== What you will do ==
Return every line of the data below that includes the string "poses".

--- START ---

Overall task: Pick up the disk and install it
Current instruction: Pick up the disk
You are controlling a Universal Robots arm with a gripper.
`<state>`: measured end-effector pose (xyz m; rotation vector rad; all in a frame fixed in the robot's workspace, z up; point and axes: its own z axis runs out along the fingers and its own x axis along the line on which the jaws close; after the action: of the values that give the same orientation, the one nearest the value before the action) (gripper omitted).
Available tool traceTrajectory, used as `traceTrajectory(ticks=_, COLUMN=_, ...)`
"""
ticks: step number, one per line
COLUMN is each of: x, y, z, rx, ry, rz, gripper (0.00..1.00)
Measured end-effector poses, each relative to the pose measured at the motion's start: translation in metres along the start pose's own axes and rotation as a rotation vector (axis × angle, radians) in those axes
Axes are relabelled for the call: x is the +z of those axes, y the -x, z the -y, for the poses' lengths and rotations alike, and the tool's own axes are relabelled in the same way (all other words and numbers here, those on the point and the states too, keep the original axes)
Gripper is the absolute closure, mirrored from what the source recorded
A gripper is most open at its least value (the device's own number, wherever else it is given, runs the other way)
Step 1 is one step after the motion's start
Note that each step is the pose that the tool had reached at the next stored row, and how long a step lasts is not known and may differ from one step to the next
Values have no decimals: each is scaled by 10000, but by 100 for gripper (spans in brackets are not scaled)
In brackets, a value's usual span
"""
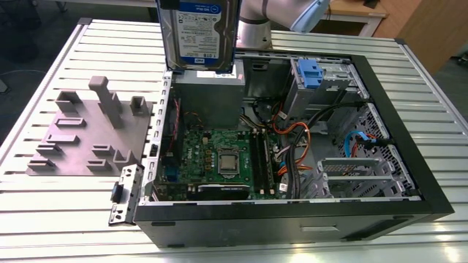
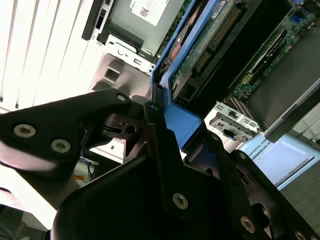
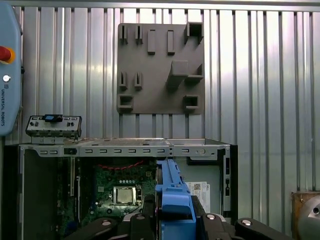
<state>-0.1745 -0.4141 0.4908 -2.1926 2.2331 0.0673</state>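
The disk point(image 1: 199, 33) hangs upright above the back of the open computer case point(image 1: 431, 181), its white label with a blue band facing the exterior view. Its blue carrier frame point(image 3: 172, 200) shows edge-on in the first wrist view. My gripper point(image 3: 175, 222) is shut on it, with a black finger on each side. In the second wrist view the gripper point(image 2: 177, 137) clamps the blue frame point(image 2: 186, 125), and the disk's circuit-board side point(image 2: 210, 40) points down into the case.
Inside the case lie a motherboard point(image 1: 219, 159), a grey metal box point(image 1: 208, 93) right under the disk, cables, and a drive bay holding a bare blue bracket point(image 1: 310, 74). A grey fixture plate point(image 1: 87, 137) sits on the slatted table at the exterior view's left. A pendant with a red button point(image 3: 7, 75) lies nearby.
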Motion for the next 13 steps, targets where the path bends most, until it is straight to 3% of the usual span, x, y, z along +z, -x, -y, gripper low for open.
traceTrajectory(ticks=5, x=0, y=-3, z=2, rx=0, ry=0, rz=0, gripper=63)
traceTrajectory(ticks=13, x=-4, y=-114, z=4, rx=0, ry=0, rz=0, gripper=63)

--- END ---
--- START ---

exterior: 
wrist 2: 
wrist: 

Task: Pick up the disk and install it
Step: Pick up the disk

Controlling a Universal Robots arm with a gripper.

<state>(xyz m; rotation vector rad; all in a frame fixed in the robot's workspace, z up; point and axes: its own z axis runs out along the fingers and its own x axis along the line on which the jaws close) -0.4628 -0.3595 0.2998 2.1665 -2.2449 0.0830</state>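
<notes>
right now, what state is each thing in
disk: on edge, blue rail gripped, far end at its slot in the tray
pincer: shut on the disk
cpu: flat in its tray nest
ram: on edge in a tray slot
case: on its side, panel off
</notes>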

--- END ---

== Answer to the problem ==
Measured end-effector poses, each relative to the pose measured at the motion's start: translation in metres along the start pose's own axes and rotation as a rotation vector (axis × angle, radians) in those axes
Axes are relabelled for the call: x is the +z of those axes, y the -x, z the -y, for the poses' lengths and rotations alike, and the tool's own axes are relabelled in the same way (all other words and numbers here, those on the point and the states too, keep the original axes)

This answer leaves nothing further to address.